A useful online tool that guides switching patients from one antipsychotic or antidepressant to another is SwitchRx. It provides tapering and titration schedules, clinical tips and detailed information on drug pharmacokinetics and other precautions (see Resources).
Avoiding drug–drug interactions
Be aware of the effects that combining certain medications can have:
Fluoxetine and paroxetine can markedly inhibit cytochrome P450 (CYP) isoenzyme 2D6 and can increase blood levels of medications that are metabolized primarily by that isoenzyme (caution with TCAs, beta-blockers, codeine [reduces effect]).
Fluvoxamine can markedly inhibit CYP 1A2 and can increase blood levels of medications that are metabolized primarily by that isoenzyme (caution with statin drugs, warfarin, quinidine, phenytoin, cyclosporine, sildenafil, vardenafil, clozapine, buspirone, diazepam).
Duloxetine is extensively metabolized by CYP 1A2, so avoid using it with potent inhibitors of CYP 1A2 (such as fluvoxamine and quinolones).

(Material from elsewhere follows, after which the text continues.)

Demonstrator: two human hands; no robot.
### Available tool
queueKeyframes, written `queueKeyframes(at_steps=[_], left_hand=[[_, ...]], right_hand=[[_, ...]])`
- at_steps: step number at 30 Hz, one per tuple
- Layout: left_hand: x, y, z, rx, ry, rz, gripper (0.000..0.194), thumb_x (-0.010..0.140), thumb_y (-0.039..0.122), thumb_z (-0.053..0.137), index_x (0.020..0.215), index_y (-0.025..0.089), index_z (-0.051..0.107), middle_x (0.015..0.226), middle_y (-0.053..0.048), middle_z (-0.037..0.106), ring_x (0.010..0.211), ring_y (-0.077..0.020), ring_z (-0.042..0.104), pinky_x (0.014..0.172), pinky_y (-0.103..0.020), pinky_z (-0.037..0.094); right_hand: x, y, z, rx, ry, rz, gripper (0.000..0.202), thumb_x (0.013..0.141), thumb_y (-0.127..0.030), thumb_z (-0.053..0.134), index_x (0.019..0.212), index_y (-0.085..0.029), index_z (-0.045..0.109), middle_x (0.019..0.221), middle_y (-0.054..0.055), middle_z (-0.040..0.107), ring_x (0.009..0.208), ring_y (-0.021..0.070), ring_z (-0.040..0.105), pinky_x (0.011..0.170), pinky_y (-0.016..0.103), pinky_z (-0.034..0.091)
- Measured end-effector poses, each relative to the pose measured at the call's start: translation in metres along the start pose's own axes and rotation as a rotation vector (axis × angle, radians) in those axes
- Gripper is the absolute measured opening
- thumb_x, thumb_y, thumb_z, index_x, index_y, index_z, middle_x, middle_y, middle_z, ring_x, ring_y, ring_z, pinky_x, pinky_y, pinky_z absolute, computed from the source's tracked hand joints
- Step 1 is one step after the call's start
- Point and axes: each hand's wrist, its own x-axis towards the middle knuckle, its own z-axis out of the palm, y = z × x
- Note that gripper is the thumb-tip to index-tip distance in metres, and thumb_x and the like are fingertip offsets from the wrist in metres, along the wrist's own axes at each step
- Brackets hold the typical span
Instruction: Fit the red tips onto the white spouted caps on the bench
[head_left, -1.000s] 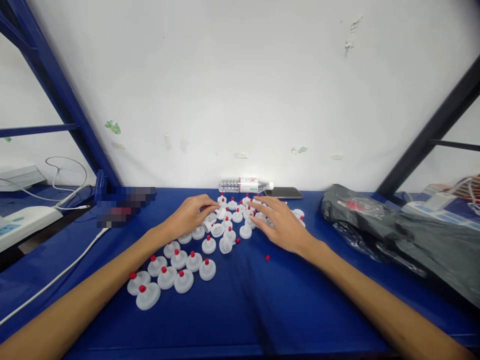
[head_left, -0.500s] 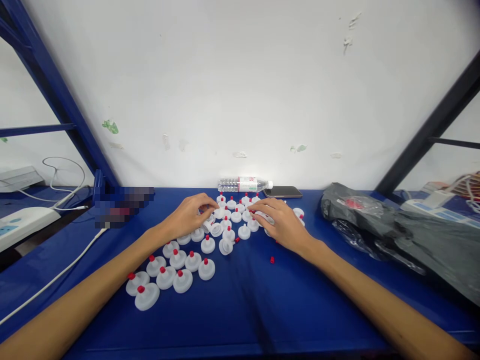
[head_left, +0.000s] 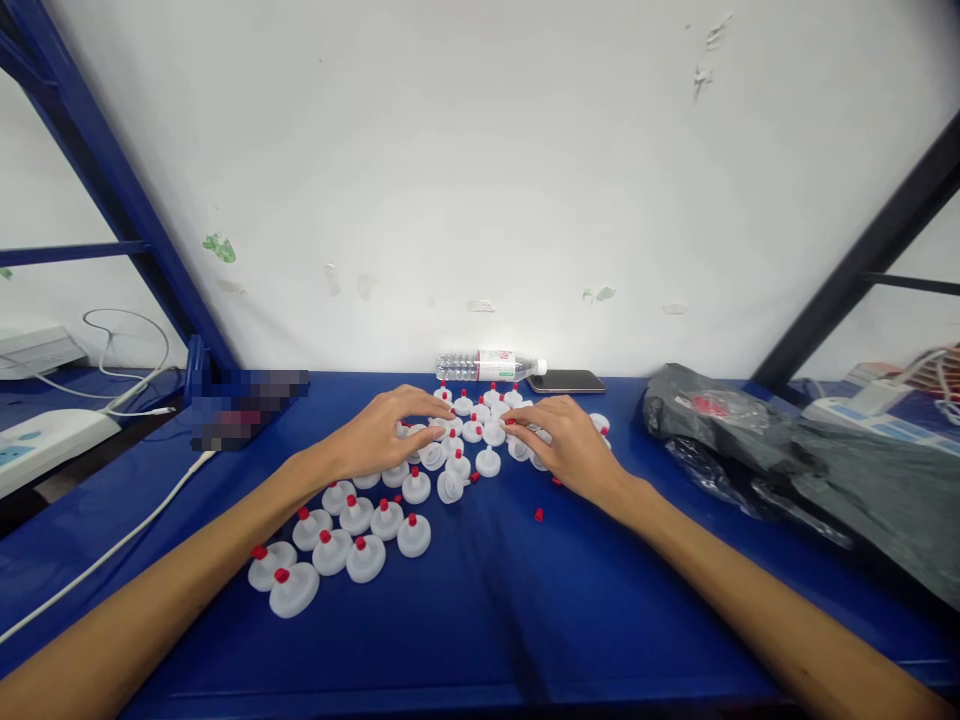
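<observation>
Many white round plastic lids, most with a small red tip, cover the middle of the blue table. My left hand (head_left: 390, 432) hovers over the lids at the centre left, its thumb and fingers apart with nothing between them. To its right, my right hand (head_left: 566, 445) has its thumb and fingertips closed at the edge of a white lid (head_left: 493, 433). Red shows between those fingers. Nearer to me, a group of red-tipped lids (head_left: 365, 560) stands at the left. A loose red cap (head_left: 538, 515) lies in front of my right hand.
A plastic bottle (head_left: 487, 366) lies on its side against the wall, next to a dark phone (head_left: 568, 381). A grey plastic bag (head_left: 780, 450) rests at the right. A white power strip (head_left: 56, 450) and a white cable (head_left: 112, 545) are at the left.
My left hand has shifted slightly right and its thumb and fingers have parted. A red-tipped lid below my right fingertips has left its place; a white lid now touches those fingertips.
</observation>
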Motion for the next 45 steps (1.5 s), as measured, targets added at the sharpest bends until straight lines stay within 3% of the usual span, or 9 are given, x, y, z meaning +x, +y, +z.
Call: queueKeyframes(at_steps=[8, 15, 23, 28, 31, 36, 41, 43, 45], left_hand=[[0.003, -0.006, 0.002, 0.006, -0.037, 0.022, 0.029, 0.099, 0.051, 0.062, 0.114, 0.031, 0.077, 0.125, -0.003, 0.072, 0.12, -0.0254, 0.059, 0.1, -0.041, 0.048], [0.001, -0.004, 0.005, -0.01, -0.068, 0.035, 0.032, 0.105, 0.045, 0.055, 0.131, 0.035, 0.068, 0.128, -0.002, 0.068, 0.118, -0.0225, 0.057, 0.1, -0.039, 0.046], [0.004, -0.001, 0.009, -0.024, -0.006, 0.001, 0.019, 0.102, 0.038, 0.059, 0.108, 0.028, 0.074, 0.111, -0.001, 0.075, 0.108, -0.021, 0.065, 0.094, -0.034, 0.048], [0.006, 0.004, 0.006, -0.034, 0.054, -0.063, 0.021, 0.104, 0.039, 0.054, 0.111, 0.027, 0.07, 0.109, 0.002, 0.078, 0.097, -0.018, 0.071, 0.082, -0.029, 0.051], [0.005, 0.006, 0.004, -0.027, 0.082, -0.091, 0.024, 0.104, 0.04, 0.052, 0.115, 0.027, 0.07, 0.114, 0.001, 0.078, 0.101, -0.0193, 0.071, 0.076, -0.028, 0.051], [0.004, 0.003, 0.002, 0.002, 0.103, -0.118, 0.035, 0.104, 0.045, 0.048, 0.123, 0.027, 0.07, 0.125, -0.003, 0.075, 0.115, -0.0257, 0.067, 0.093, -0.036, 0.051], [0.006, 0.004, -0.005, 0.002, 0.104, -0.128, 0.034, 0.101, 0.044, 0.05, 0.112, 0.022, 0.074, 0.119, -0.006, 0.076, 0.113, -0.0268, 0.065, 0.101, -0.041, 0.047], [0.005, 0.006, -0.013, -0.015, 0.085, -0.144, 0.031, 0.098, 0.043, 0.054, 0.102, 0.021, 0.075, 0.11, -0.007, 0.076, 0.105, -0.0252, 0.066, 0.094, -0.039, 0.049], [0.003, 0.009, -0.024, -0.049, 0.02, -0.167, 0.03, 0.096, 0.045, 0.058, 0.092, 0.02, 0.075, 0.09, -0.005, 0.075, 0.084, -0.0206, 0.065, 0.077, -0.033, 0.05]], right_hand=[[-0.001, -0.003, 0.003, -0.014, -0.041, 0.014, 0.032, 0.105, -0.035, 0.057, 0.134, -0.023, 0.066, 0.12, 0.008, 0.076, 0.112, 0.0272, 0.067, 0.099, 0.047, 0.049], [-0.003, -0.008, 0.0, -0.045, -0.173, -0.104, 0.041, 0.108, -0.035, 0.05, 0.147, -0.029, 0.058, 0.151, 0.007, 0.059, 0.14, 0.0289, 0.051, 0.116, 0.054, 0.039], [-0.001, -0.015, -0.002, -0.045, -0.234, -0.198, 0.034, 0.108, -0.035, 0.049, 0.135, -0.025, 0.067, 0.139, 0.008, 0.068, 0.134, 0.0293, 0.056, 0.113, 0.052, 0.042], [-0.001, -0.014, -0.003, -0.031, -0.218, -0.201, 0.032, 0.108, -0.033, 0.05, 0.133, -0.024, 0.067, 0.133, 0.009, 0.069, 0.128, 0.0275, 0.058, 0.108, 0.05, 0.044], [0.0, -0.015, -0.006, -0.025, -0.197, -0.201, 0.033, 0.109, -0.032, 0.048, 0.133, -0.022, 0.067, 0.13, 0.01, 0.07, 0.126, 0.0271, 0.059, 0.106, 0.049, 0.045], [-0.001, -0.032, -0.011, -0.01, -0.178, -0.211, 0.036, 0.109, -0.036, 0.046, 0.137, -0.022, 0.064, 0.14, 0.011, 0.065, 0.133, 0.0271, 0.055, 0.113, 0.05, 0.042], [-0.006, -0.064, -0.001, 0.002, -0.273, -0.289, 0.045, 0.109, -0.041, 0.044, 0.15, -0.024, 0.051, 0.16, 0.011, 0.048, 0.152, 0.0284, 0.039, 0.123, 0.056, 0.033], [-0.007, -0.069, 0.006, 0.0, -0.278, -0.288, 0.044, 0.11, -0.036, 0.042, 0.151, -0.022, 0.05, 0.157, 0.012, 0.052, 0.147, 0.0295, 0.045, 0.121, 0.056, 0.037], [-0.008, -0.066, 0.011, 0.014, -0.25, -0.27, 0.041, 0.109, -0.023, 0.042, 0.148, -0.018, 0.052, 0.149, 0.013, 0.06, 0.137, 0.0292, 0.056, 0.115, 0.053, 0.045]])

Vortioxetine is metabolized by many isoenzymes, but primarily by CYP 2D6, so avoid using it with potent inhibitors of CYP 2D6 (e.g., fluxoxetine and paroxetine), and reduce the dose with moderate inhibitors of CYP 2D6 (e.g., bupropion, duloxetine, sertraline).
MAOIs (and moclobemide) should not be combined with other antidepressants or with serotonergic medications such as meperidine (Demerol) due to the risk of potentially fatal interactions.
Use caution with atypical antipsychotics because they have more interactions.
Drug interaction mobile apps, such as RxTx from the Canadian Pharmacists Association, or Epocrates and Medscape, are helpful, but they usually make very conservative recommendations.